Construction of the 40-level tower is at L34.

The development is set to further shake up the retail scene in Auckland, with H&M already claiming a space on the corner of Lower Queen and Customs St West. Opening in August, it was the first of more than 100 stores set to occupy the space.

August also came with the announcement that global hotel brand InterContinental would be opening at 1 Queen Street.

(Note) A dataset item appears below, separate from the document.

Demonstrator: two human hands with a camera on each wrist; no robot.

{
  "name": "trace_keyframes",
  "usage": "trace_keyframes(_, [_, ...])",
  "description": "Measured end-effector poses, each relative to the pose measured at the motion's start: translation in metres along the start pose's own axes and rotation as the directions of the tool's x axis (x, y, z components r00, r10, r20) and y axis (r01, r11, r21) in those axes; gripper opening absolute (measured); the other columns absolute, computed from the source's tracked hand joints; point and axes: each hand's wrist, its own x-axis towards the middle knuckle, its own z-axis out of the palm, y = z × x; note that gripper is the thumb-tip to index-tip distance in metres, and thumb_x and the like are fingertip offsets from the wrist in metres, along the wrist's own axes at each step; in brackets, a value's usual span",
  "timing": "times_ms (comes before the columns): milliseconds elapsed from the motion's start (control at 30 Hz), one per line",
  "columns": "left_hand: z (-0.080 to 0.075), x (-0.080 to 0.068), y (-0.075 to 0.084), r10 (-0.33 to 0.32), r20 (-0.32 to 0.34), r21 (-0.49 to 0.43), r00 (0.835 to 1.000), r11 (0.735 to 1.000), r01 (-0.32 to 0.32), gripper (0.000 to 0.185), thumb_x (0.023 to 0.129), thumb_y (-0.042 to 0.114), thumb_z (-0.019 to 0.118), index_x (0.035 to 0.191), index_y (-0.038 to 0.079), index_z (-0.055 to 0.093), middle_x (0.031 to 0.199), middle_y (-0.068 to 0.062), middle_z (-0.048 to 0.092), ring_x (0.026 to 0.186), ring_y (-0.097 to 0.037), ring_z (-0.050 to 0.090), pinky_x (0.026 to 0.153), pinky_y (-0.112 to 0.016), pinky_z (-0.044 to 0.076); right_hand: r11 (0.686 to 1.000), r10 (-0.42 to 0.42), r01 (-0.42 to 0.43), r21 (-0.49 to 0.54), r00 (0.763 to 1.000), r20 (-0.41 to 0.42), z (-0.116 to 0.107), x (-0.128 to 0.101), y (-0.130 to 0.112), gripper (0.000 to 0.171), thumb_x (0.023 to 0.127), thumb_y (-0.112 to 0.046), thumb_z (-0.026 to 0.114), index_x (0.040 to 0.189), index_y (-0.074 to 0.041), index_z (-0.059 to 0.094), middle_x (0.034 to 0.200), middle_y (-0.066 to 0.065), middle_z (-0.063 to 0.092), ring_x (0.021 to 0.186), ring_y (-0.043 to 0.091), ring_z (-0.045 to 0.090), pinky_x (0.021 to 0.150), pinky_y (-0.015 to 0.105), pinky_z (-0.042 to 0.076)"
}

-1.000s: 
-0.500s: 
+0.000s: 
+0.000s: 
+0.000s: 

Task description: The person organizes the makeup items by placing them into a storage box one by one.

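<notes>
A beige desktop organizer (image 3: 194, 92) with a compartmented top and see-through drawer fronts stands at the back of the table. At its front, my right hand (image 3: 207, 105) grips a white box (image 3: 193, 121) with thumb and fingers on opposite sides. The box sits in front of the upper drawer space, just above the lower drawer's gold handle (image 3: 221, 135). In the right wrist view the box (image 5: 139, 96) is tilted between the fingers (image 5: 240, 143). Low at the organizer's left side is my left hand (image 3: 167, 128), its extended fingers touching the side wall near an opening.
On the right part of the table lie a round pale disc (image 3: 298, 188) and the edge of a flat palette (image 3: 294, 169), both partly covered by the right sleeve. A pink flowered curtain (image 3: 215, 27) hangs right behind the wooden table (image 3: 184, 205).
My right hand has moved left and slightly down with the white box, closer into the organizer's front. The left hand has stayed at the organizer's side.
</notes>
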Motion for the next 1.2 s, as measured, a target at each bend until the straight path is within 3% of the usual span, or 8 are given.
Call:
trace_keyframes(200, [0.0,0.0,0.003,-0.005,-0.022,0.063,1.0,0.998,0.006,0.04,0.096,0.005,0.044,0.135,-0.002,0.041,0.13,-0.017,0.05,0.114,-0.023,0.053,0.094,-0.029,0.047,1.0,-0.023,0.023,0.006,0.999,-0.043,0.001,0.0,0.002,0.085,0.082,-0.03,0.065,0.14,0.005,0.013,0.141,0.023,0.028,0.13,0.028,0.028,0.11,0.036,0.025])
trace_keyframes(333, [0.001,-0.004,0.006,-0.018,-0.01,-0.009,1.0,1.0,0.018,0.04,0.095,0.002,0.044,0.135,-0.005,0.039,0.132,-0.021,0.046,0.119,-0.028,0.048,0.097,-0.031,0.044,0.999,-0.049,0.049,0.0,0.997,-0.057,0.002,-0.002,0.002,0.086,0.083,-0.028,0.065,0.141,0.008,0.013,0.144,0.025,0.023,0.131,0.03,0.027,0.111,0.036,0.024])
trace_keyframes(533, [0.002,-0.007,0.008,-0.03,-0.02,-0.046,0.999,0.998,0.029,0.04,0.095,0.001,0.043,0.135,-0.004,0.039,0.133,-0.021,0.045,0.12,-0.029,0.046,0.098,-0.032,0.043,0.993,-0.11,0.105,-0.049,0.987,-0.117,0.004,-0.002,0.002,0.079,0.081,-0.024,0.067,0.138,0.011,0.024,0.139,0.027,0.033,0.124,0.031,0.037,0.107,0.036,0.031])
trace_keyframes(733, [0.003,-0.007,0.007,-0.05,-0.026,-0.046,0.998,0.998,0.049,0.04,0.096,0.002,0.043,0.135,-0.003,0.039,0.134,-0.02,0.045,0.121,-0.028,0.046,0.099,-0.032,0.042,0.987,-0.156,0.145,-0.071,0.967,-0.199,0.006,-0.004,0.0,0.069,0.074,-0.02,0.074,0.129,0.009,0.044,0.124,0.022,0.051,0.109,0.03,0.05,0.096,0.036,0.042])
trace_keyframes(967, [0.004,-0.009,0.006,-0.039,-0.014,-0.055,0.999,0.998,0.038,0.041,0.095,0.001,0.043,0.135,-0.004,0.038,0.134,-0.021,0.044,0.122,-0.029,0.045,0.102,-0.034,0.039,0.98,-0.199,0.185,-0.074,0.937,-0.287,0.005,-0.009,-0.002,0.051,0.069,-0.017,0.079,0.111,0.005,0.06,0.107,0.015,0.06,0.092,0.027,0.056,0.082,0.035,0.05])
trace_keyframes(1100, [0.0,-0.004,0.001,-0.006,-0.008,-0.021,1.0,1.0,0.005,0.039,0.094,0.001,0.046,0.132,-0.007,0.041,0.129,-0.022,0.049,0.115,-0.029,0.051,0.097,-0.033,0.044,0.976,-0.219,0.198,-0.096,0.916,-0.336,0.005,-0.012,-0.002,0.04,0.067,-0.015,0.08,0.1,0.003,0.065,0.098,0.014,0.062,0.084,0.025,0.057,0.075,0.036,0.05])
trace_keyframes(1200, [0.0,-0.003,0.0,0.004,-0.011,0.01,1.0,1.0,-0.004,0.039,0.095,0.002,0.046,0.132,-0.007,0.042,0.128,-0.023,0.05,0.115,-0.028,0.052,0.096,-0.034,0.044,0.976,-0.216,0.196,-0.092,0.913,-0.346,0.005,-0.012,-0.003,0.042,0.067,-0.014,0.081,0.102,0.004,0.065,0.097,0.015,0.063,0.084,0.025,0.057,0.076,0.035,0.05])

Read more: Commercial Bay project delayed again, this time by six months

The impressive hotel would have 244 rooms, a meeting room suite, club lounge, gym, restaurants and bars, he said, with an outdoor, open rooftop hospitality venue which will be open to the public, spanning around 500sq m.

Plans for Commercial Bay provide a glimpse at the future of the area. Photo / Supplied via Warren and Mahoney
Plans for Commercial Bay provide a glimpse at the future of the area. Photo / Supplied via Warren and Mahoney

There'll also be various new food options - and they're set to come with a view that overlooks the waterfront from Quay Street.

This is only a small taste of what's to come. More than 70 per cent of the PwC tower has been leased. There are 257 carparks, all for tenants, with no public spaces.

But fortunately, there won't be much need for a car once you're in the area.

Project director Dave Johnston of Precinct explains the space is being designed to make it as easy and comfortable as possible Kiwis to move between the transport hubs and shops.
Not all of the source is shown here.